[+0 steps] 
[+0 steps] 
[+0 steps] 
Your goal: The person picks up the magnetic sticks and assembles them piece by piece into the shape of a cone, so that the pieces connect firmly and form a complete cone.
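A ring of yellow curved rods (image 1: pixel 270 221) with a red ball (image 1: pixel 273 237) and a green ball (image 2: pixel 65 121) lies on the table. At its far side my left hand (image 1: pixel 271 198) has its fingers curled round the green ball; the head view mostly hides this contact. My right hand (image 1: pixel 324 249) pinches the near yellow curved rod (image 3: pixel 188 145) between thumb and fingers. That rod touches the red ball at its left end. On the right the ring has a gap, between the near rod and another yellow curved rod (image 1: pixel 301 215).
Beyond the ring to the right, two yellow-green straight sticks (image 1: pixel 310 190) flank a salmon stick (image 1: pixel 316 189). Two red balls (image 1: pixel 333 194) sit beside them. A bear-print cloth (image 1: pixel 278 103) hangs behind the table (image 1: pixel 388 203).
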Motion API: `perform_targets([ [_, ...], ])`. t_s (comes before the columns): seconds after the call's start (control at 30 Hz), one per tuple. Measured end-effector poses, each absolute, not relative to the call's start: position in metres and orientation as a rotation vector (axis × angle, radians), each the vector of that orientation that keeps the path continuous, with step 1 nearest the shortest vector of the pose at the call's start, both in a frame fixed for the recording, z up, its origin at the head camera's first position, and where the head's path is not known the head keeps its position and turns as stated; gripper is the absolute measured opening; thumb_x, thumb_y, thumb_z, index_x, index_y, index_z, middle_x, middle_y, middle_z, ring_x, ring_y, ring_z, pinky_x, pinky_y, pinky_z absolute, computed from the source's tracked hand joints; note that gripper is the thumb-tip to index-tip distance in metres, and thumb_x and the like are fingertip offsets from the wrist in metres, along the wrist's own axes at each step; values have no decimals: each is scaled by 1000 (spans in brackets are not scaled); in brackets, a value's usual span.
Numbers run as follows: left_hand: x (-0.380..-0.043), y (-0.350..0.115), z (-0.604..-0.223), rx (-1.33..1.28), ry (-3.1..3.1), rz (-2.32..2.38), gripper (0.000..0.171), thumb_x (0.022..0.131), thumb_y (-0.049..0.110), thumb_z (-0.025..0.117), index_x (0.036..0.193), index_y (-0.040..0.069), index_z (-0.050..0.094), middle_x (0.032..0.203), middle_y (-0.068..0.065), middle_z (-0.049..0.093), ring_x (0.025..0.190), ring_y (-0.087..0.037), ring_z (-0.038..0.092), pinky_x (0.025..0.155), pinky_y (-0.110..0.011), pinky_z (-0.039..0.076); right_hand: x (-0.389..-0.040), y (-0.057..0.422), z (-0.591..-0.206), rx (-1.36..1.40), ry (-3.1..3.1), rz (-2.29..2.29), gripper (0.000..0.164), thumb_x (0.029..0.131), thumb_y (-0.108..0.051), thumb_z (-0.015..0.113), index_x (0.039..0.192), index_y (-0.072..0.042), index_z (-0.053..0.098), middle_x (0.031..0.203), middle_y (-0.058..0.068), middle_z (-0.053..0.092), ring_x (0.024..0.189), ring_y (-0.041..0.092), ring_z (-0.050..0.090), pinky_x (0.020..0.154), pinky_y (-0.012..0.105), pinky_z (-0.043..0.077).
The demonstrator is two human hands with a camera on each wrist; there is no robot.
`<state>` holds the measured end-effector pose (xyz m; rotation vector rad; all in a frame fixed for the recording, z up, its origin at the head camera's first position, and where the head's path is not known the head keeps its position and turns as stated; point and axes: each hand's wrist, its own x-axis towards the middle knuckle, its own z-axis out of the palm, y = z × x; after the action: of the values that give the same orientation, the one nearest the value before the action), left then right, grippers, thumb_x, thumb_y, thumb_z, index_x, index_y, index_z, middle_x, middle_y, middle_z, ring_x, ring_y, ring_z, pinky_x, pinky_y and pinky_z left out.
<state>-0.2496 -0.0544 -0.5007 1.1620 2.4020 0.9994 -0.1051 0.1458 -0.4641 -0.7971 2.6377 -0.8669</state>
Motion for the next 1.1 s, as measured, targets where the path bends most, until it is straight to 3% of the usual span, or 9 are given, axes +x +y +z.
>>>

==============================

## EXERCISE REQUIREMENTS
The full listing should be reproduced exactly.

## SOLUTION TO THIS EXERCISE
[+0 steps] 
[+0 steps] 
[+0 steps] 
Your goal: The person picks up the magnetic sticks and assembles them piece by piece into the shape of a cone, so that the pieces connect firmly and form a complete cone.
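A ring of yellow curved rods (image 1: pixel 270 221) with a red ball (image 1: pixel 273 237) and a green ball (image 2: pixel 65 121) lies on the table. At its far side my left hand (image 1: pixel 271 198) has its fingers curled round the green ball; the head view mostly hides this contact. My right hand (image 1: pixel 324 249) pinches the near yellow curved rod (image 3: pixel 188 145) between thumb and fingers. That rod touches the red ball at its left end. On the right the ring has a gap, between the near rod and another yellow curved rod (image 1: pixel 301 215).
Beyond the ring to the right, two yellow-green straight sticks (image 1: pixel 310 190) flank a salmon stick (image 1: pixel 316 189). Two red balls (image 1: pixel 333 194) sit beside them. A bear-print cloth (image 1: pixel 278 103) hangs behind the table (image 1: pixel 388 203).
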Motion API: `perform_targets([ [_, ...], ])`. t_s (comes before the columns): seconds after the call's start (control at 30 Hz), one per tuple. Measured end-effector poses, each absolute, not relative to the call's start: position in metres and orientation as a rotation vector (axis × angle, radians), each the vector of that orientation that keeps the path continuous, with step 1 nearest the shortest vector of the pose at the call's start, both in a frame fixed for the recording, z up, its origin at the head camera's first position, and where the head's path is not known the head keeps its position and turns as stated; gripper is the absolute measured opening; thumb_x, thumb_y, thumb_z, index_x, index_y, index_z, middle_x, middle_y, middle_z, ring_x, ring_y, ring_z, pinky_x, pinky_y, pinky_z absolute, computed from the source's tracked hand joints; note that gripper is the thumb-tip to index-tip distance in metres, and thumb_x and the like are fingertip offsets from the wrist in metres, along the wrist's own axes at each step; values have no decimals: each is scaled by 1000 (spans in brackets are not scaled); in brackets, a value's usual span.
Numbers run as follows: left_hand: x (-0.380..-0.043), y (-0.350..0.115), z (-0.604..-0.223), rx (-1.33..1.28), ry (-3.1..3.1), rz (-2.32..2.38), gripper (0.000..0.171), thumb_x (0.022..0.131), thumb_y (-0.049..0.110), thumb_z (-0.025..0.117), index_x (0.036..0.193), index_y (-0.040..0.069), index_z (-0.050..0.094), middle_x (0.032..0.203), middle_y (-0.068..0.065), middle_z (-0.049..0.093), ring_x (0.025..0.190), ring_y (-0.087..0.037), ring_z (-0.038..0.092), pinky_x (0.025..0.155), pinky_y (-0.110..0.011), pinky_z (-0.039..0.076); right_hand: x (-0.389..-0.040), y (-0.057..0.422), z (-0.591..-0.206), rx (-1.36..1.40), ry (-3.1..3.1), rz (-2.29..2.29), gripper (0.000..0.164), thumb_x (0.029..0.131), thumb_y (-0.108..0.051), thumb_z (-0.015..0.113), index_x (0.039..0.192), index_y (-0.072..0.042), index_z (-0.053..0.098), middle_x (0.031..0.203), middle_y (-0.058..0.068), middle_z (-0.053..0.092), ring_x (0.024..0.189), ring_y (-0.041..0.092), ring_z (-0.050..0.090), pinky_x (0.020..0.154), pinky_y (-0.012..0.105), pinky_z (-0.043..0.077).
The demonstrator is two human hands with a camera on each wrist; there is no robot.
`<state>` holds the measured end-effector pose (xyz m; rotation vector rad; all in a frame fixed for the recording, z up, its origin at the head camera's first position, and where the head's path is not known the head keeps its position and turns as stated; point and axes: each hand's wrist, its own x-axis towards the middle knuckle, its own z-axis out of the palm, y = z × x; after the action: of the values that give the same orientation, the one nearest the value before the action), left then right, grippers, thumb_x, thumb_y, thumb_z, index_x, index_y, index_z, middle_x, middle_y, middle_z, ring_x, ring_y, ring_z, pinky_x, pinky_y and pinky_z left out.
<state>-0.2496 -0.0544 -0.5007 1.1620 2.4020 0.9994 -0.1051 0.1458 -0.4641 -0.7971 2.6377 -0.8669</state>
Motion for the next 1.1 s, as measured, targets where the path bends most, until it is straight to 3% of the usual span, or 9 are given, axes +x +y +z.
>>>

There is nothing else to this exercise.